■ **THE PROBLEM**:
Set down exactly the lines from the first line of the records through the line that contains "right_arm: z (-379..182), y", and leave every picture out.

■ **PROVIDED INFORMATION**:
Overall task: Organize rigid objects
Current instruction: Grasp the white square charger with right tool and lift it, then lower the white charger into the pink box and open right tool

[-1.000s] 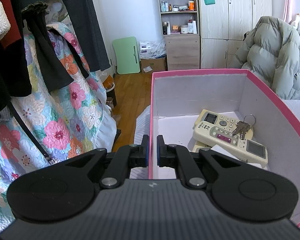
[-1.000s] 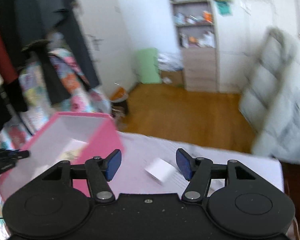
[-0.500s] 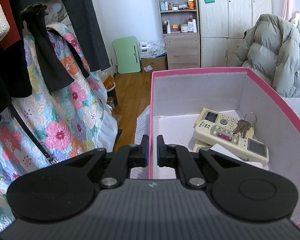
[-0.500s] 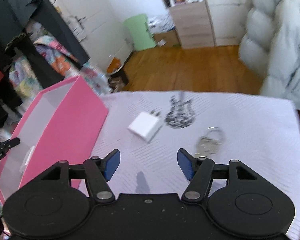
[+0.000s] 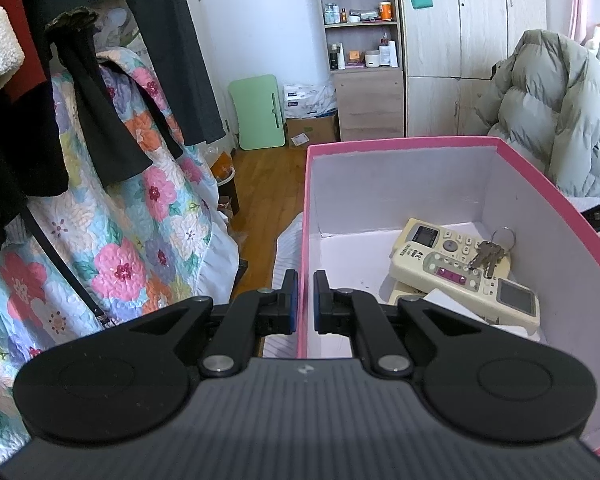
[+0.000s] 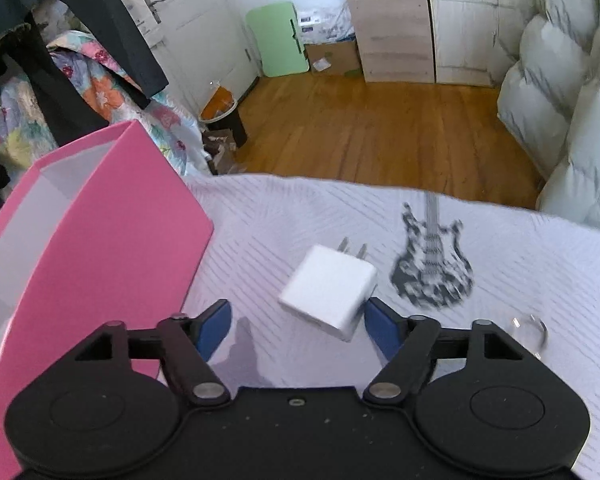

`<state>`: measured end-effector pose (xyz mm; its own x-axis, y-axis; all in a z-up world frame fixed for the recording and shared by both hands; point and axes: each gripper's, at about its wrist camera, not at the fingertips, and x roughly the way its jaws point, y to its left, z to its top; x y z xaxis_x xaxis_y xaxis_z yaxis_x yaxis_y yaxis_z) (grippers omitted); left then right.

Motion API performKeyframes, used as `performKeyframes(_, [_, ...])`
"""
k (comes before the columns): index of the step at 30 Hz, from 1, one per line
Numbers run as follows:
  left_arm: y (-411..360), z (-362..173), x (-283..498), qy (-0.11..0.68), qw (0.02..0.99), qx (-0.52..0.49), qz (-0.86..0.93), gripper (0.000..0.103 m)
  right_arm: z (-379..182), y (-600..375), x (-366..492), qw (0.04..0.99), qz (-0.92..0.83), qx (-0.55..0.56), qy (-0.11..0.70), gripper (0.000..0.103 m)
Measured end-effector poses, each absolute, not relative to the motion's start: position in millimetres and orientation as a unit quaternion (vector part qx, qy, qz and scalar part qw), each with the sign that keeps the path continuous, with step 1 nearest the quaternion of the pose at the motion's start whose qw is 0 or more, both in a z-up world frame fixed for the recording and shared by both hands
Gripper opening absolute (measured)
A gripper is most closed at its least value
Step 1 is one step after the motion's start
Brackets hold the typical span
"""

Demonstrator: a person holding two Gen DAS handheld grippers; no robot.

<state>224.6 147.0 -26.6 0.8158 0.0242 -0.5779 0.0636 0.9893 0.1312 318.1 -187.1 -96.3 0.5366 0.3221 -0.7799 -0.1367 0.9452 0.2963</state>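
You are in a home bedroom: dark clothes [image 5: 100, 60] hang above a floral patchwork quilt [image 5: 112, 240], and right of that quilt stand a wooden open-shelf unit with toiletry bottles [image 5: 360, 32] and a pale wood-grain wardrobe [image 5: 472, 40] on wooden plank flooring [image 6: 380, 128].

Matt pink cardboard box [image 6: 112, 240]; smooth white plastic charger [image 6: 328, 290]; metal keys [image 5: 486, 254].

The left wrist view looks forward and slightly down from the near left wall of the pink box [image 5: 306, 208], close up. The right wrist view looks steeply down on the white cloth [image 6: 520, 264] from the box's right. Both share the box and the green board [image 5: 259, 111] leaning by the far wall.
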Motion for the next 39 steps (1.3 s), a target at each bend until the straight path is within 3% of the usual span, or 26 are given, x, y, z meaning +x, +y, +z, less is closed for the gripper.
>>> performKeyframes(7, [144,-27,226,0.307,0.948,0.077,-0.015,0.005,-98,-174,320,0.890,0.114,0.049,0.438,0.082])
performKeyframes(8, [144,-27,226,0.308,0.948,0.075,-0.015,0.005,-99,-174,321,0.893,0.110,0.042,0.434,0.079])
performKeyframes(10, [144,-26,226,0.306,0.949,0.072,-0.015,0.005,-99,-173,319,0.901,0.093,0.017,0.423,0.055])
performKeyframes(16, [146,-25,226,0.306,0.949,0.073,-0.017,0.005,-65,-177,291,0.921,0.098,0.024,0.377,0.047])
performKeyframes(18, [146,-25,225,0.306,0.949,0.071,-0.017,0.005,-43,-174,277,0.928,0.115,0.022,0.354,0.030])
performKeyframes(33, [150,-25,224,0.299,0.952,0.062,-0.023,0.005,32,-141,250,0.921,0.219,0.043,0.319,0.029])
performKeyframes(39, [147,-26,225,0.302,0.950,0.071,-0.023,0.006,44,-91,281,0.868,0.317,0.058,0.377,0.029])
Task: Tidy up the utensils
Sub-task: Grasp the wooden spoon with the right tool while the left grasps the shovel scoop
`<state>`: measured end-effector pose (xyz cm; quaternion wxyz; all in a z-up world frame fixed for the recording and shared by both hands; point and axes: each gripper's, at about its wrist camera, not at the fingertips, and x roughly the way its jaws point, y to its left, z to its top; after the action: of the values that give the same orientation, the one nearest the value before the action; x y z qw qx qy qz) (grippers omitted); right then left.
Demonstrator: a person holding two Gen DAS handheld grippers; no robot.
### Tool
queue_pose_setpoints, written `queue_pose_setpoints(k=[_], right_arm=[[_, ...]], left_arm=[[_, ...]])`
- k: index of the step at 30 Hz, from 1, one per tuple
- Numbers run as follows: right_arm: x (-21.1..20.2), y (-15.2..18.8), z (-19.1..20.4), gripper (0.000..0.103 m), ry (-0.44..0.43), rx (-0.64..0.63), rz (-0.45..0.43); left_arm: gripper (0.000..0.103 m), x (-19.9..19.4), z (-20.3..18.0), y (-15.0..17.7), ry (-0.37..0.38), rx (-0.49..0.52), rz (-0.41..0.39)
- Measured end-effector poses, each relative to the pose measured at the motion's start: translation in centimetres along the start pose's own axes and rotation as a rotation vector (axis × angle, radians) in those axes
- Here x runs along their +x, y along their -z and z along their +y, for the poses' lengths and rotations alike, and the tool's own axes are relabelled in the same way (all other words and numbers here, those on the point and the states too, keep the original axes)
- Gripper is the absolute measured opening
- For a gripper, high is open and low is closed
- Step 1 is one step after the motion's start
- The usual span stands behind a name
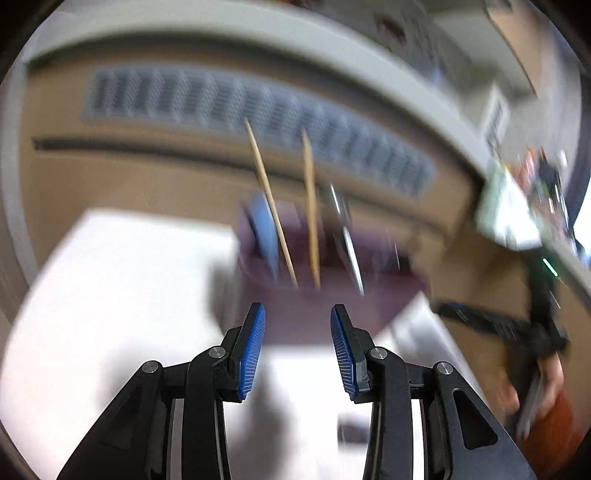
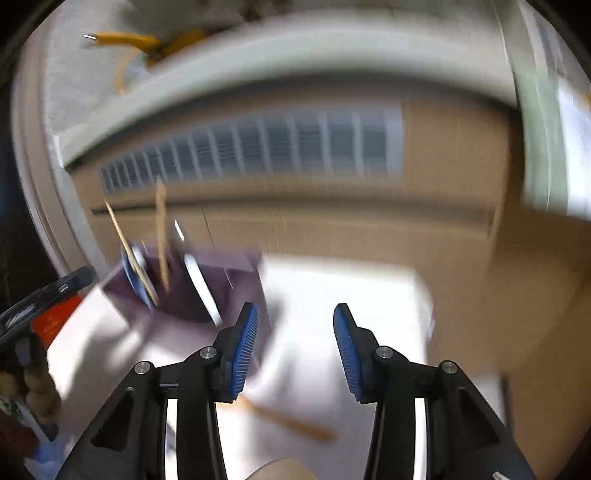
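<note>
A purple holder (image 1: 332,295) stands on a white surface (image 1: 110,295), just beyond my left gripper (image 1: 298,343), which is open and empty. In the holder stand two wooden chopsticks (image 1: 312,221), a blue spoon (image 1: 264,229) and a metal utensil (image 1: 351,254). The right wrist view shows the same holder (image 2: 236,284) up and left of my right gripper (image 2: 295,343), also open with nothing between its pads. A blurred wooden utensil (image 2: 295,422) lies on the white surface (image 2: 351,295) below that gripper. Both views are motion-blurred.
A wooden cabinet front with a slatted vent (image 1: 258,110) rises behind the holder under a grey counter edge (image 1: 258,33). The right gripper's black frame (image 1: 509,328) and a hand (image 1: 550,380) show at the right. Yellow cable (image 2: 129,38) lies on the counter.
</note>
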<state>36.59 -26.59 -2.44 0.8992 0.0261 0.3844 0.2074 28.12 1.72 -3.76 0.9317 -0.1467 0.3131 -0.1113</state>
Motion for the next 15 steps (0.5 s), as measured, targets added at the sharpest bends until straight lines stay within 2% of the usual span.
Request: queue_pose_setpoints(k=[1,2,4,5,7,9,13,15], right_arm=[[2.1,1.0,-1.5,0.04,-0.051,0.057,0.084],[3.1,1.4,-2.1,0.04,-0.068,0.087,0.121],[5.2,2.7,-3.3,0.041,-0.093,0.143,0.187],[4.6,2.9,-3.4,0.04,-0.099,0.138,0.142],[4.0,3.2,-3.0,0.039,-0.123,0.134,0.17],[3.5,4.2,-1.9,0.039,-0.197,0.126,0.209],[1.4,6.9,2.0,0.04,-0.137,-0.035,0.224],[0.5,8.2,4.5,0.04,-0.153,-0.124,0.26]], left_arm=[[0.038,0.5,-0.4,1.0,0.008,0.013,0.046],[0.038,0.9,-0.9,2.3,0.023,0.022,0.103],[0.038,0.9,-1.8,3.7,0.043,0.038,0.166],[0.038,0.6,-2.2,4.2,0.044,0.049,0.181],[0.038,-0.1,-2.8,5.0,0.038,0.062,0.192],[0.038,-0.6,-2.8,5.8,0.035,0.046,0.205],[0.038,-1.2,-2.4,6.7,0.028,-0.014,0.227],[0.038,-1.6,-2.1,7.1,0.01,-0.027,0.236]])
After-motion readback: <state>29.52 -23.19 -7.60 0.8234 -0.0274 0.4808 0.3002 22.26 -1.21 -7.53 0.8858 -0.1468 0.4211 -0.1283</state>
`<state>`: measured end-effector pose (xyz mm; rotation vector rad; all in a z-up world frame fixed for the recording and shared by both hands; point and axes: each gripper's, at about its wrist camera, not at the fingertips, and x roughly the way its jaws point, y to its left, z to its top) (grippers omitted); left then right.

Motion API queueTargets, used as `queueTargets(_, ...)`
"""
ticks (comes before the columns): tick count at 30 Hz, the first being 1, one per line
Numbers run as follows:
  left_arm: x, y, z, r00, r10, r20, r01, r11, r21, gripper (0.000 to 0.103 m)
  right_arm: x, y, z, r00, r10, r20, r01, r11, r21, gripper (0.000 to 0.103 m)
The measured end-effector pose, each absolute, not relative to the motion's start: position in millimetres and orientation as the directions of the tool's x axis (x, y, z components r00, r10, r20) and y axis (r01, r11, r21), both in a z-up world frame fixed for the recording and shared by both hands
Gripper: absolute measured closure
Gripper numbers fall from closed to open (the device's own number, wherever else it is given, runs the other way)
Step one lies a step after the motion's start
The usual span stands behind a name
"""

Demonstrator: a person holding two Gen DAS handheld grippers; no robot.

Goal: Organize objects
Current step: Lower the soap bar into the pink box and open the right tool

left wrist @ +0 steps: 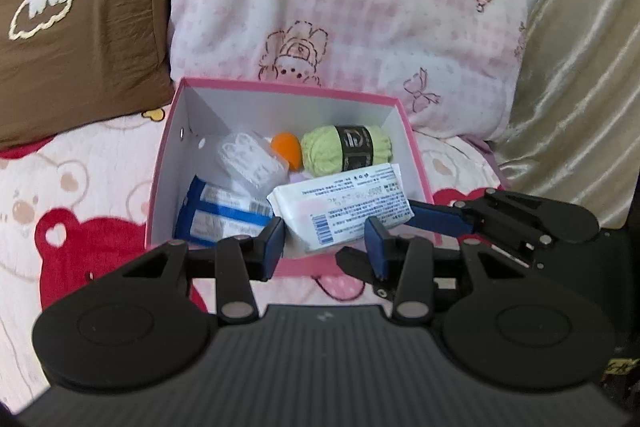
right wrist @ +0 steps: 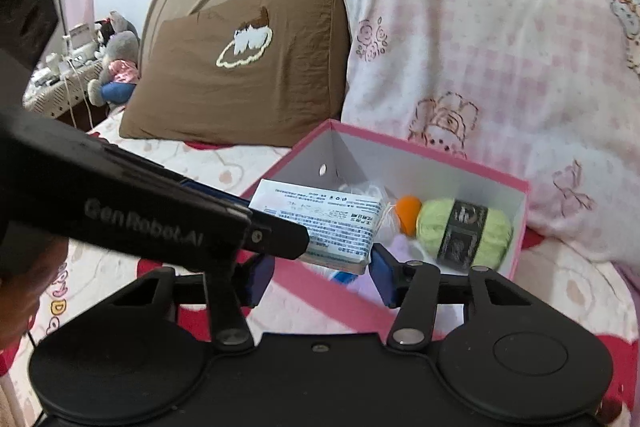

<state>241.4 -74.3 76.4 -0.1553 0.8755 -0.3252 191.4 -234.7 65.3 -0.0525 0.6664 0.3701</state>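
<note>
Left wrist view: a pink checked pillow (left wrist: pixel 340 7) fills the space far ahead of the left gripper (left wrist: pixel 326 247), with a brown pillow (left wrist: pixel 80 47) ahead to its left and a shiny gold cloth (left wrist: pixel 580 87) to its right, cut off by the frame edge. Under everything lies a bedspread (left wrist: pixel 80 227) printed with red bears. An open pink box (left wrist: pixel 280 105) sits just beyond the fingertips, its near wall partly hidden behind them.

The left gripper is clenched on a white tissue pack (left wrist: pixel 340 211), which is tilted over the box's near end with its lower edge between the blue pads. The right gripper (right wrist: pixel 322 279) comes in from the left gripper's right side. One of its blue fingers reaches the pack's far end. From its own camera a corner of the pack sits just above the gap in its jaws, but the left gripper's arm covers much of the pack, so I cannot tell if its pads press on it.

Deeper in the box, beyond the pack, lie a green yarn ball (left wrist: pixel 346 149), blue-and-white packets (left wrist: pixel 224 215) half hidden by the left finger, a clear-wrapped white bundle (left wrist: pixel 248 159) that is probably cotton, and a small orange ball (left wrist: pixel 286 147).
</note>
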Motion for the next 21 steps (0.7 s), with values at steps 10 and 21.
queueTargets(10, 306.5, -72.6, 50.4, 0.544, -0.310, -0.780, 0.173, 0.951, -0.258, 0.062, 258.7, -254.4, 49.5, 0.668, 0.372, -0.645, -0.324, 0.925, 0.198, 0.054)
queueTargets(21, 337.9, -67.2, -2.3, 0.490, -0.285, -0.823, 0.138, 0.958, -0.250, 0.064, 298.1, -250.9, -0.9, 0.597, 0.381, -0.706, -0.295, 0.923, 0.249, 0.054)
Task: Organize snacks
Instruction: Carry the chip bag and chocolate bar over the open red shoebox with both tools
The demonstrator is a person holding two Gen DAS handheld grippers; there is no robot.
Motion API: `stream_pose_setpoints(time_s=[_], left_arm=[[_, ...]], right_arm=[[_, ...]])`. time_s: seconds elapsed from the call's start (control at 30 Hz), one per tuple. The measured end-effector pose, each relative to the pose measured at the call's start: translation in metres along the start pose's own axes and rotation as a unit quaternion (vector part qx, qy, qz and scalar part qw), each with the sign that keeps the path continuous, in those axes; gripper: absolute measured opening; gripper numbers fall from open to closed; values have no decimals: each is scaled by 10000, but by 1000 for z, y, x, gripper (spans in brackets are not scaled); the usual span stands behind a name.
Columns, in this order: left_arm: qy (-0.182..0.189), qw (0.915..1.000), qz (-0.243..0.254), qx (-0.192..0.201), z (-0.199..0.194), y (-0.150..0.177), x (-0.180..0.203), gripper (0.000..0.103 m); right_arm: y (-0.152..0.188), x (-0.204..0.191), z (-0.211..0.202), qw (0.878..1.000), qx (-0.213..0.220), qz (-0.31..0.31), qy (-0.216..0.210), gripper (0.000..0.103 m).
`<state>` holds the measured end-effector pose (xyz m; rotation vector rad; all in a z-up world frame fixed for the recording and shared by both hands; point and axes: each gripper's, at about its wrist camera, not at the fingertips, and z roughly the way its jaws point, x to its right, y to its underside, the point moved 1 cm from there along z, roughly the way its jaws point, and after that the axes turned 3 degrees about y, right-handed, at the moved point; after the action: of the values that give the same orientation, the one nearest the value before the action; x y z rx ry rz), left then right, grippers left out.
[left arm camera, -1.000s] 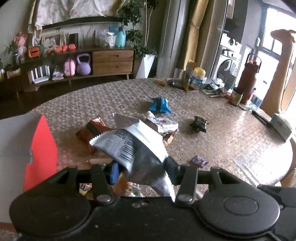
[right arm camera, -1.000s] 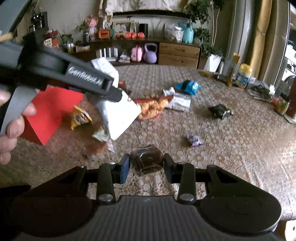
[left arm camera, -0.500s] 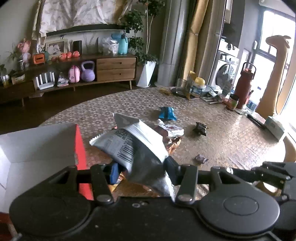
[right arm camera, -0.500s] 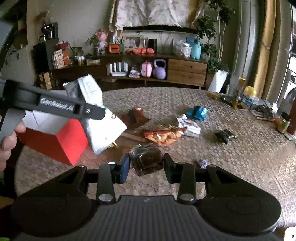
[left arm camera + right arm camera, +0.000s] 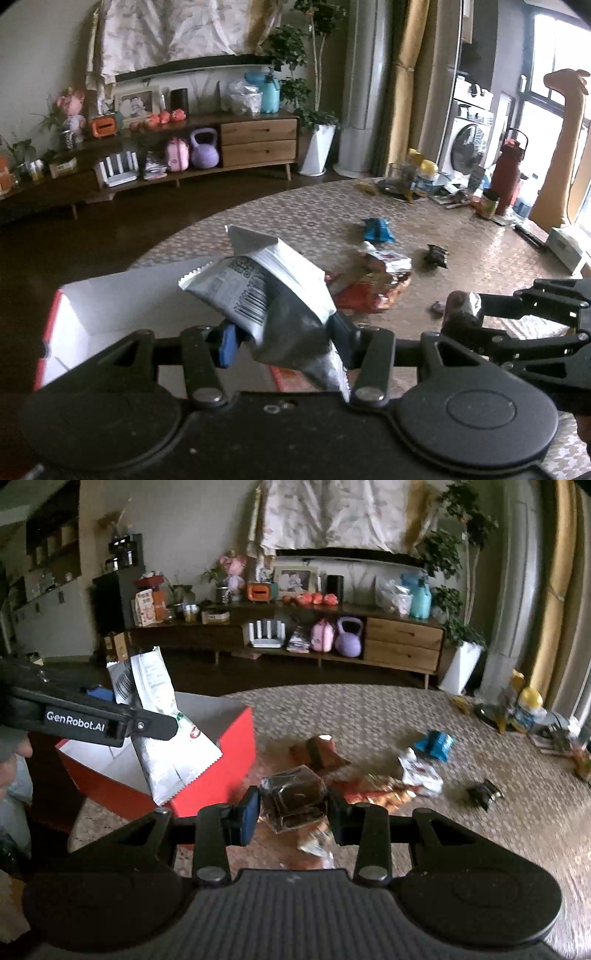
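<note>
My left gripper (image 5: pixel 284 336) is shut on a silver-and-white snack bag (image 5: pixel 273 295) and holds it above the open red box (image 5: pixel 122 306), whose inside is white. In the right wrist view the left gripper (image 5: pixel 140 716) comes in from the left, and the bag (image 5: pixel 166 746) hangs over the box (image 5: pixel 229 771). My right gripper (image 5: pixel 291 808) is shut on a clear-wrapped brown cake (image 5: pixel 293 797), held in the air just right of the box. The left wrist view shows the right gripper (image 5: pixel 469 317) at the right edge, with the cake (image 5: pixel 460 304) in it.
Loose snacks lie on the patterned round table (image 5: pixel 480 849): a blue packet (image 5: pixel 434 744), a white-red packet (image 5: pixel 421 775), an orange bag (image 5: pixel 380 794), a brown packet (image 5: pixel 321 753) and a small dark packet (image 5: pixel 484 794). Jars and a red flask (image 5: pixel 508 181) stand at the far right edge.
Both grippers have risen with their snacks and moved toward the red box. The left bag now hangs over the box opening, and the right gripper has come into the left wrist view.
</note>
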<state>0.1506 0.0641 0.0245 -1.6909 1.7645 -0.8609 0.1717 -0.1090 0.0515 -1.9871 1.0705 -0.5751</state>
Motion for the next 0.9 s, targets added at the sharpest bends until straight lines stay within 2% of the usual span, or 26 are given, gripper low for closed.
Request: stream_pose_setpoints(time_s=[0.47, 0.9], left_arm=[[-513, 9985, 32, -202, -13, -5, -79, 49], [-899, 9939, 62, -634, 11, 6, -137, 50]], right_arm=[[-39, -63, 49, 9990, -55, -233, -376, 37], [-51, -112, 110, 9966, -452, -367, -586, 37]])
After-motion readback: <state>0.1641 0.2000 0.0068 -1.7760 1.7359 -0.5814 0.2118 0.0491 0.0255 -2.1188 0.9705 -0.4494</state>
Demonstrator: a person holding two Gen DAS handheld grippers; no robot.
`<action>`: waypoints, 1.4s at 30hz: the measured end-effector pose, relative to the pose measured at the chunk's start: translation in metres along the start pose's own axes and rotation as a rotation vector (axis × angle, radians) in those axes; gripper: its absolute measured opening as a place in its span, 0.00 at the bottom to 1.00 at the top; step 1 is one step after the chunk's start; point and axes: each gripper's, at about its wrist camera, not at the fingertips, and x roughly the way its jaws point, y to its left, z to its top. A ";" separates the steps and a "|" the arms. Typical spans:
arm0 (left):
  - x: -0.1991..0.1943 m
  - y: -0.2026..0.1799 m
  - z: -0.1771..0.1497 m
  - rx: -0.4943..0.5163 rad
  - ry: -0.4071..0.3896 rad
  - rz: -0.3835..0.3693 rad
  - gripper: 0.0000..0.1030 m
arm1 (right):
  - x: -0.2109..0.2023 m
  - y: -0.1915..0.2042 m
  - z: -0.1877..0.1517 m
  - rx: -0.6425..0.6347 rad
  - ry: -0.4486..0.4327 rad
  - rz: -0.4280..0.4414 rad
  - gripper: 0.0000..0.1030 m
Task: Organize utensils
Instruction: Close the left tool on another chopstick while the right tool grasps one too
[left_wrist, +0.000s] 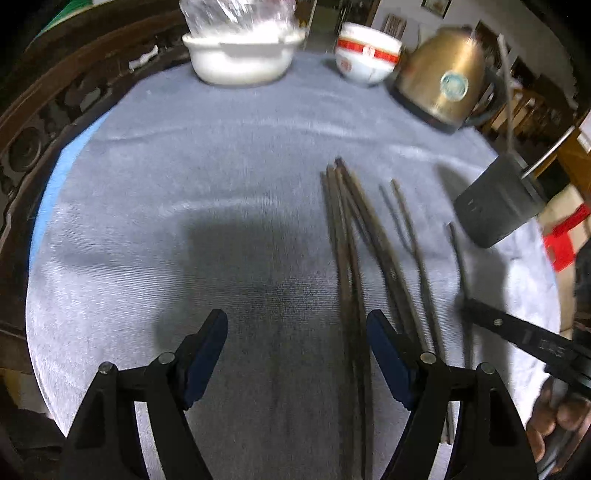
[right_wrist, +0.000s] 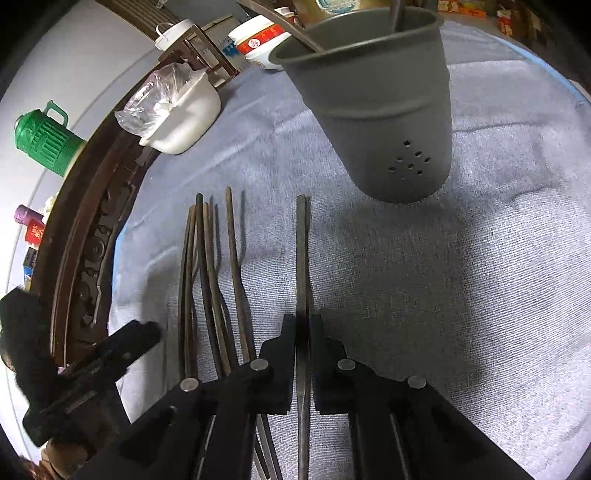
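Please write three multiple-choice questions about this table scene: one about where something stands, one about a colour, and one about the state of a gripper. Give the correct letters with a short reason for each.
1. Where is the grey holder, seen from the right wrist camera?
A. on the cloth, beyond the chopsticks, to their right
B. inside the white pot
C. on the floor

2. What colour is the band on the small bowl?
A. blue
B. red
C. green

3. What is the right gripper doing?
A. open above bare cloth
B. shut on the kettle
C. shut on one chopstick

Answers:
1 A: the grey holder stands on the blue-grey cloth, past the loose chopsticks.
2 B: the small bowl has a red band.
3 C: the right gripper has its fingers pressed on the single chopstick; the left gripper is open.
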 end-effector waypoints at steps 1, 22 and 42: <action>0.004 -0.001 0.000 0.002 0.012 0.016 0.74 | 0.000 -0.001 0.000 0.001 -0.001 0.005 0.08; 0.005 0.017 0.004 0.030 0.060 0.049 0.05 | 0.002 0.013 0.002 -0.104 0.052 -0.059 0.08; -0.023 0.043 -0.008 -0.121 0.067 -0.075 0.48 | -0.003 0.011 0.005 -0.114 0.098 -0.107 0.11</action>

■ **ANSWER SPACE**:
Overall task: Organize rigid objects
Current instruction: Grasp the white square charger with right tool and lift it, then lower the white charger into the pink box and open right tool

[-1.000s] 
[-1.000s] 
[-0.500s] 
[-0.500s] 
[+0.000s] 
[+0.000s] 

`<state>`: measured end-effector pose (xyz mm; its own x-axis, y-axis; all in a z-up world frame fixed for the recording and shared by both hands; point and axes: each gripper's, at about its wrist camera, not at the fingertips, and x roughly the way its jaws point, y to its left, z to its top; x y z xaxis_x xaxis_y xaxis_z yaxis_x yaxis_y yaxis_z) (grippers omitted); left then right.

Motion API performKeyframes, used as `performKeyframes(_, [_, ...])`
"""
k (comes before the columns): index of the step at 30 Hz, from 1, one per line
Numbers run as follows:
  left_arm: y (-411..360), z (-362..173), x (-283..498), qy (-0.11..0.68), qw (0.02..0.99), qx (-0.52..0.49), qz (-0.86..0.93), gripper (0.000..0.103 m)
  right_arm: z (-379..182), y (-600..375), x (-366..492), qw (0.04..0.99), qz (-0.92..0.83), qx (-0.55..0.56), qy (-0.11..0.70), gripper (0.000..0.103 m)

What the exercise asked for is now done.